[Stored data entries]
- Opening Delimiter -

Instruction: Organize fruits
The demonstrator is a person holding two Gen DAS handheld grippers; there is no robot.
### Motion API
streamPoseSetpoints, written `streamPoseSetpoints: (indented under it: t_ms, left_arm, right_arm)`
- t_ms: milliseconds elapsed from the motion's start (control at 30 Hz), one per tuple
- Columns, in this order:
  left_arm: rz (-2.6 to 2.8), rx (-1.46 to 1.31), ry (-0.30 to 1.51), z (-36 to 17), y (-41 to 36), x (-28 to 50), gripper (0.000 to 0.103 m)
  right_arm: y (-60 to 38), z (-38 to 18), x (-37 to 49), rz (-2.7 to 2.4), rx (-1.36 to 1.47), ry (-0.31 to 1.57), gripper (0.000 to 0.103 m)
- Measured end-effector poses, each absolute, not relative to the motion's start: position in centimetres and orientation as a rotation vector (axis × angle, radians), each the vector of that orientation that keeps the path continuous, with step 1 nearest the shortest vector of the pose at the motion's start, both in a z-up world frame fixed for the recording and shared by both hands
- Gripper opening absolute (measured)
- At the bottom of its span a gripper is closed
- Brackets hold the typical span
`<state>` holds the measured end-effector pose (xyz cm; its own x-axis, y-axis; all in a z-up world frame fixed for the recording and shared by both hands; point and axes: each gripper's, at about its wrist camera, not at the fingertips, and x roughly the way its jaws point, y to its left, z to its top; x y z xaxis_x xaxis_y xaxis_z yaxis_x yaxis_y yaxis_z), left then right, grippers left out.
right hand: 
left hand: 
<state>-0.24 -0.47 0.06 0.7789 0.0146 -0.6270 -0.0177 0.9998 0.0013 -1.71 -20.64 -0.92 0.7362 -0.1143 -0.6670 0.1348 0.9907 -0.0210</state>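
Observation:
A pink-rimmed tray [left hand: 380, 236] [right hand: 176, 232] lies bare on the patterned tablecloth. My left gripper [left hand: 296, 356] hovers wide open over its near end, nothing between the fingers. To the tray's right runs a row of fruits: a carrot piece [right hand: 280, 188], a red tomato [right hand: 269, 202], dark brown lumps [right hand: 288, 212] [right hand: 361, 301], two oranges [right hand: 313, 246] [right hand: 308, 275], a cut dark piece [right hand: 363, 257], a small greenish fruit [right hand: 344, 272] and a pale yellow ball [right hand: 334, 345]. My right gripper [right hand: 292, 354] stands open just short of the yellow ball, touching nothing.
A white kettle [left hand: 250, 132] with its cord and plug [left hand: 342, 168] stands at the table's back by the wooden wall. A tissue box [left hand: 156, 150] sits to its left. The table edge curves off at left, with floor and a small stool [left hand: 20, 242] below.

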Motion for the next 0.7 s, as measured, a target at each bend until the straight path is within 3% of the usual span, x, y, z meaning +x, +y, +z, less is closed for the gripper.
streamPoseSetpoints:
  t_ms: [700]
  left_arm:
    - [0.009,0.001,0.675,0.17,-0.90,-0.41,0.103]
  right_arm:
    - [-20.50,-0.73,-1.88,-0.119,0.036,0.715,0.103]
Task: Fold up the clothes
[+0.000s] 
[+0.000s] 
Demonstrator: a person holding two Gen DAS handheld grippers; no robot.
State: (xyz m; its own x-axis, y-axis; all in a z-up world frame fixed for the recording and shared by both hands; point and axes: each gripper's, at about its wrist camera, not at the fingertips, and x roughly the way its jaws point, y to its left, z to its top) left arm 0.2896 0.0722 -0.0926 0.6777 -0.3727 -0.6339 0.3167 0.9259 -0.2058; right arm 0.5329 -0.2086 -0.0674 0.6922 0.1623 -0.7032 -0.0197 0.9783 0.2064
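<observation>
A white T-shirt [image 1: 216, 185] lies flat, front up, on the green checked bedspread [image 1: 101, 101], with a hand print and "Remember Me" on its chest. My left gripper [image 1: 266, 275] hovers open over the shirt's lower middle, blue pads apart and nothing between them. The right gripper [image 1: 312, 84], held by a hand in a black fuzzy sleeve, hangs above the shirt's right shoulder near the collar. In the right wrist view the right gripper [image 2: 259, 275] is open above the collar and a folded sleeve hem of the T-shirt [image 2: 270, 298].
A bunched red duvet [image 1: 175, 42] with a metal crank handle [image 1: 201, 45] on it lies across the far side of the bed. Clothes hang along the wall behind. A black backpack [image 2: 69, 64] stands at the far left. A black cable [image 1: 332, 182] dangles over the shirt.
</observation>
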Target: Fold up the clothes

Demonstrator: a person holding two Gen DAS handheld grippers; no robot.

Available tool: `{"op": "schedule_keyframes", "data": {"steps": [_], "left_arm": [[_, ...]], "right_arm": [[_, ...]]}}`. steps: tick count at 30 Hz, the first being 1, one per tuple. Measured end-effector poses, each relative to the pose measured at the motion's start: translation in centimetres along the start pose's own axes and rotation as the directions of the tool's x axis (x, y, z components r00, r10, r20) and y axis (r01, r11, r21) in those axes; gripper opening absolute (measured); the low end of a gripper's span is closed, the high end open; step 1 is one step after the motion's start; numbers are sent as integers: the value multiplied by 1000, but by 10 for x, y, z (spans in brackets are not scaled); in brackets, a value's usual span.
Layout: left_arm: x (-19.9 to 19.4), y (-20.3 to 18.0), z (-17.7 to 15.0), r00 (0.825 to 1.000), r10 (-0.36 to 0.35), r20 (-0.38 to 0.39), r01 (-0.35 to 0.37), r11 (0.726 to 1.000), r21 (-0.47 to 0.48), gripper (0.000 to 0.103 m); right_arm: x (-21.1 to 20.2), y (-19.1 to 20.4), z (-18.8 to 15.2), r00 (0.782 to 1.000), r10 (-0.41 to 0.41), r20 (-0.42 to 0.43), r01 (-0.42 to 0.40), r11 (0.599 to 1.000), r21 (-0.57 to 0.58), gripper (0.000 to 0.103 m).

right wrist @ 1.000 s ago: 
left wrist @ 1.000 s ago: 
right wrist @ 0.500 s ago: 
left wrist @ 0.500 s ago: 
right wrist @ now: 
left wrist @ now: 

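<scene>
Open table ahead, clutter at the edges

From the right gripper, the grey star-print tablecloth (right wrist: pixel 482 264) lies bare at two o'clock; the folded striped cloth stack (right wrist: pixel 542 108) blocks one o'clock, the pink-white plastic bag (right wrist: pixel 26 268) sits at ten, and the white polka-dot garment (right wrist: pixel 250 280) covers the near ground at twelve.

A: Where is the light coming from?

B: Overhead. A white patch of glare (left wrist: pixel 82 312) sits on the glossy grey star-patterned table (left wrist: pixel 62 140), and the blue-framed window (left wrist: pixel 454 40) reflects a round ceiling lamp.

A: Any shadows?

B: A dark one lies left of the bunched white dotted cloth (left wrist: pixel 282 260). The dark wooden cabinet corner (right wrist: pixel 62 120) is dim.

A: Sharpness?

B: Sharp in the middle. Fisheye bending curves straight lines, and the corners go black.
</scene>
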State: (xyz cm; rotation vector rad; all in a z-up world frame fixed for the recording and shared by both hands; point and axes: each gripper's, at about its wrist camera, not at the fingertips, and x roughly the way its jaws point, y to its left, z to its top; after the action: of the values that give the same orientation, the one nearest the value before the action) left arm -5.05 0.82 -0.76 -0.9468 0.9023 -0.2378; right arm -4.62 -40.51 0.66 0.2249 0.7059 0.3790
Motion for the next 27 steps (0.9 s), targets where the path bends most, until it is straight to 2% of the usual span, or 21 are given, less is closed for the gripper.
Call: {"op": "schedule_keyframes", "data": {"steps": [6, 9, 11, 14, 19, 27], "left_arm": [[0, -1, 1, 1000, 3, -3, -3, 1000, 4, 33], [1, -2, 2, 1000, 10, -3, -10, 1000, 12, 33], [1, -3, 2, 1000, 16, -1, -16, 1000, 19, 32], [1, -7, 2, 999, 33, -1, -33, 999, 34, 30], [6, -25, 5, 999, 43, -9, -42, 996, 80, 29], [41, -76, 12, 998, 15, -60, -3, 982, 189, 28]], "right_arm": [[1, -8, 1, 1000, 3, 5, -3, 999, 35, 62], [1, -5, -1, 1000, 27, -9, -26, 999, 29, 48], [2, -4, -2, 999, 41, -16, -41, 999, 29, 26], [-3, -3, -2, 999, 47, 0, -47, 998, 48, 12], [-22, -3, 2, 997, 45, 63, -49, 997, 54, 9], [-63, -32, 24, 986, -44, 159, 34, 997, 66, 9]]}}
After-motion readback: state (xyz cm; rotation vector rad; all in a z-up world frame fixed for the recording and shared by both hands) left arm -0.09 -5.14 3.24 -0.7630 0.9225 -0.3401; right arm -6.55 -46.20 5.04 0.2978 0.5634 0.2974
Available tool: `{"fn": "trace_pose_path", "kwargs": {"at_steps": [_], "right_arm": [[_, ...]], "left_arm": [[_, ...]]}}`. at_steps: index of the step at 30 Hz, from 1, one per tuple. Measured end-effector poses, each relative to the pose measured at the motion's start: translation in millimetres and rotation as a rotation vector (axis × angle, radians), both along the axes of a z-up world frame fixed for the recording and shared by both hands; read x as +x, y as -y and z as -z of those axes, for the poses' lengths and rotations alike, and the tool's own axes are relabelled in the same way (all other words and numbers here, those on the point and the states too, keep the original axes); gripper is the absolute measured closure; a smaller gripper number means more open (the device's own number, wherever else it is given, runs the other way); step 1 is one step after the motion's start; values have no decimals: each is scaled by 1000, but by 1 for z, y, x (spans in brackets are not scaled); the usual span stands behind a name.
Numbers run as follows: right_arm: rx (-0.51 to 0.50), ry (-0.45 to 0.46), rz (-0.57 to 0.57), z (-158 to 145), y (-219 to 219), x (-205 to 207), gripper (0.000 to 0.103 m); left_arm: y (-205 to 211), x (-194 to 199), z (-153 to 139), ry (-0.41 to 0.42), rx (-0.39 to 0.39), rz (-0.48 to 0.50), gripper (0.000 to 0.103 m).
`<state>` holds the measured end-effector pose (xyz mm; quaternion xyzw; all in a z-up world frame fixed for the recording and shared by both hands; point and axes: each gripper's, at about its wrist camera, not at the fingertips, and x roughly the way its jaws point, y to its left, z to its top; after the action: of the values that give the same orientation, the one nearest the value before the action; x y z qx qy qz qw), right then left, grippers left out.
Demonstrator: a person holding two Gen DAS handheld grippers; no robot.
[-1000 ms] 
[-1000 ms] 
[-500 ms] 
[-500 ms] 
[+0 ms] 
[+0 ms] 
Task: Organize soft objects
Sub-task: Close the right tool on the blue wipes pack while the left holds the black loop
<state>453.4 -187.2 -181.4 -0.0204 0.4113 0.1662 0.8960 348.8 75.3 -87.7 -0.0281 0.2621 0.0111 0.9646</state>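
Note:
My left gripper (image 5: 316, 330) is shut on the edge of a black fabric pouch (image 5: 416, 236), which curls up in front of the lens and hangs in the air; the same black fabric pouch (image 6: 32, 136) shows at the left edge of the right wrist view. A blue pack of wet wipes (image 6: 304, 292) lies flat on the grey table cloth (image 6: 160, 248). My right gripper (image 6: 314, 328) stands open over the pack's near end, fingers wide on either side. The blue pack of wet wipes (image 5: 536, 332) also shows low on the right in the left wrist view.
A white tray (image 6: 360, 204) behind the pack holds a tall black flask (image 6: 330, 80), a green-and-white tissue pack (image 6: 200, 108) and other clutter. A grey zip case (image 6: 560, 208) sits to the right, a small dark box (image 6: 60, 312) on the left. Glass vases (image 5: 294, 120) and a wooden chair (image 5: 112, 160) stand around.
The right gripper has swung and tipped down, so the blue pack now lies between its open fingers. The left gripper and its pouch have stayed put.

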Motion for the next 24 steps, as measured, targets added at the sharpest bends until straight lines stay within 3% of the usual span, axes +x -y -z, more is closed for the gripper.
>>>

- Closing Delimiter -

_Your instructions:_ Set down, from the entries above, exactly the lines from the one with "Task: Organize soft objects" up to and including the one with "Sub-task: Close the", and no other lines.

_Response area:_
Task: Organize soft objects
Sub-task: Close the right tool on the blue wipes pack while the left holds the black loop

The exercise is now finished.